### Material provided
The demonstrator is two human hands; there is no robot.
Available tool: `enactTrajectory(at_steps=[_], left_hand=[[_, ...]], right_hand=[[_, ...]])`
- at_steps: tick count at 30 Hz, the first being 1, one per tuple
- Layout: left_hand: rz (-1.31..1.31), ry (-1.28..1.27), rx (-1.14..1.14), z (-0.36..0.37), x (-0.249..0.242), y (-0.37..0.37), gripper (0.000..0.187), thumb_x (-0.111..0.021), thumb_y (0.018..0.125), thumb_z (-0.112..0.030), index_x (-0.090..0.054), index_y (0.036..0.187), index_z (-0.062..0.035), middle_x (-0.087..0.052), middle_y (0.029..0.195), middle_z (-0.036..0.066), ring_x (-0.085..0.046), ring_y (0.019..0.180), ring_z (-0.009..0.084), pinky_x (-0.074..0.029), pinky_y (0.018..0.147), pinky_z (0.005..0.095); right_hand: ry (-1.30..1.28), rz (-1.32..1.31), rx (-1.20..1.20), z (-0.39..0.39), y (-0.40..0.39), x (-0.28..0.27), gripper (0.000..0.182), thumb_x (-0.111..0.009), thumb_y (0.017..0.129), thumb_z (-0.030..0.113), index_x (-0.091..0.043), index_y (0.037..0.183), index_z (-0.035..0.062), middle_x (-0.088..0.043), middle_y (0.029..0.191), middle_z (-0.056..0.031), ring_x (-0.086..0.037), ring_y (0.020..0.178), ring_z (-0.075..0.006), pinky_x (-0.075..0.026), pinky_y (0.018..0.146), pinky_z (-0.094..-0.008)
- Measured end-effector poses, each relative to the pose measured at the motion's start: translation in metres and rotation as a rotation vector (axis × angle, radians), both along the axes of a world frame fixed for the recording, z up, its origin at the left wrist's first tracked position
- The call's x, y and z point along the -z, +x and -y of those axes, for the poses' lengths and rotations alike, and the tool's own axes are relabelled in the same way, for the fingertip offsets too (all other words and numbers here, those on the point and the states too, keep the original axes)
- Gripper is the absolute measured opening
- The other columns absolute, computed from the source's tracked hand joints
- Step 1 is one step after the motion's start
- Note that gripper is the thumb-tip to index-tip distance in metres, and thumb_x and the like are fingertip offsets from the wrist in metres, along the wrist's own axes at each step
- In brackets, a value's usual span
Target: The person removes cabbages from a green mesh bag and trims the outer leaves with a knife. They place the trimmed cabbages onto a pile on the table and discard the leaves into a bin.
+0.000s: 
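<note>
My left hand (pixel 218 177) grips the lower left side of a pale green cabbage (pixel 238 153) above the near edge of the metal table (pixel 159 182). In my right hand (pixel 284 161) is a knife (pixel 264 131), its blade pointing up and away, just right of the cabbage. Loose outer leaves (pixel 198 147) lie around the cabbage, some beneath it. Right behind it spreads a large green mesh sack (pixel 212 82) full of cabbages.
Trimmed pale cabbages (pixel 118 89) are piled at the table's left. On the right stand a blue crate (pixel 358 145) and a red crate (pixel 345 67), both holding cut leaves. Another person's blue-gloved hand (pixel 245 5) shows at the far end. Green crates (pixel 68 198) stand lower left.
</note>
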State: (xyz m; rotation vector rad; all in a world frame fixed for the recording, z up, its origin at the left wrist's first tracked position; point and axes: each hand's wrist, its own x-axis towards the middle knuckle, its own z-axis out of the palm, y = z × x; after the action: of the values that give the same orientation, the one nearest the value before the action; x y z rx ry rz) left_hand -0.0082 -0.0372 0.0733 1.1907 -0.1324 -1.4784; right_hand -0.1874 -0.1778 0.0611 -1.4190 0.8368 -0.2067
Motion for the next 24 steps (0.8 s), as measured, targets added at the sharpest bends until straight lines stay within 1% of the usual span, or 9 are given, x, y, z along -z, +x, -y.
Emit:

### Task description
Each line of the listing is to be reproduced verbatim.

### Reply to the task
The demonstrator is two human hands; there is no robot.
Available tool: `enactTrajectory(at_steps=[_], left_hand=[[_, ...]], right_hand=[[_, ...]])`
- at_steps: tick count at 30 Hz, the first being 1, one per tuple
- Layout: left_hand: rz (-1.31..1.31), ry (-1.28..1.27), rx (-1.14..1.14), z (-0.36..0.37), x (-0.249..0.242), y (-0.37..0.37), gripper (0.000..0.187), thumb_x (-0.111..0.021), thumb_y (0.018..0.125), thumb_z (-0.112..0.030), index_x (-0.090..0.054), index_y (0.036..0.187), index_z (-0.062..0.035), middle_x (-0.087..0.052), middle_y (0.029..0.195), middle_z (-0.036..0.066), ring_x (-0.085..0.046), ring_y (0.019..0.180), ring_z (-0.009..0.084), pinky_x (-0.074..0.029), pinky_y (0.018..0.147), pinky_z (0.005..0.095); right_hand: ry (-1.30..1.28), rz (-1.32..1.31), rx (-1.20..1.20), z (-0.39..0.39), y (-0.40..0.39), x (-0.28..0.27), gripper (0.000..0.182), thumb_x (-0.111..0.009), thumb_y (0.017..0.129), thumb_z (-0.030..0.113), index_x (-0.091..0.043), index_y (0.037..0.183), index_z (-0.035..0.062), middle_x (-0.088..0.043), middle_y (0.029..0.191), middle_z (-0.056..0.031), ring_x (-0.086..0.037), ring_y (0.020..0.178), ring_z (-0.075..0.006), pinky_x (-0.075..0.026), pinky_y (0.018..0.146), pinky_z (-0.094..-0.008)
- Measured end-effector poses, each relative to the pose measured at the motion's start: translation in metres and rotation as a rotation vector (axis × angle, radians), both along the axes of a world frame fixed for the recording, z up, its origin at the left wrist's first tracked position
- The call's x, y and z point along the -z, +x and -y of those axes, for the poses' lengths and rotations alike, and the tool's own axes are relabelled in the same way, for the fingertip offsets too (all other words and numbers here, those on the point and the states too, keep the original axes)
- Gripper is the absolute measured opening
- The other columns absolute, computed from the source's tracked hand joints
- Step 1 is one step after the motion's start
- Note that gripper is the thumb-tip to index-tip distance in metres, and thumb_x and the like are fingertip offsets from the wrist in metres, along the wrist's own axes at each step
- In brackets, a value's usual span
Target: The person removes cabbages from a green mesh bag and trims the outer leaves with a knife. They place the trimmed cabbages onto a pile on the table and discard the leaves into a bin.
+0.000s: 
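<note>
My left hand (pixel 218 177) grips the lower left side of a pale green cabbage (pixel 238 153) above the near edge of the metal table (pixel 159 182). In my right hand (pixel 284 161) is a knife (pixel 264 131), its blade pointing up and away, just right of the cabbage. Loose outer leaves (pixel 198 147) lie around the cabbage, some beneath it. Right behind it spreads a large green mesh sack (pixel 212 82) full of cabbages.
Trimmed pale cabbages (pixel 118 89) are piled at the table's left. On the right stand a blue crate (pixel 358 145) and a red crate (pixel 345 67), both holding cut leaves. Another person's blue-gloved hand (pixel 245 5) shows at the far end. Green crates (pixel 68 198) stand lower left.
</note>
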State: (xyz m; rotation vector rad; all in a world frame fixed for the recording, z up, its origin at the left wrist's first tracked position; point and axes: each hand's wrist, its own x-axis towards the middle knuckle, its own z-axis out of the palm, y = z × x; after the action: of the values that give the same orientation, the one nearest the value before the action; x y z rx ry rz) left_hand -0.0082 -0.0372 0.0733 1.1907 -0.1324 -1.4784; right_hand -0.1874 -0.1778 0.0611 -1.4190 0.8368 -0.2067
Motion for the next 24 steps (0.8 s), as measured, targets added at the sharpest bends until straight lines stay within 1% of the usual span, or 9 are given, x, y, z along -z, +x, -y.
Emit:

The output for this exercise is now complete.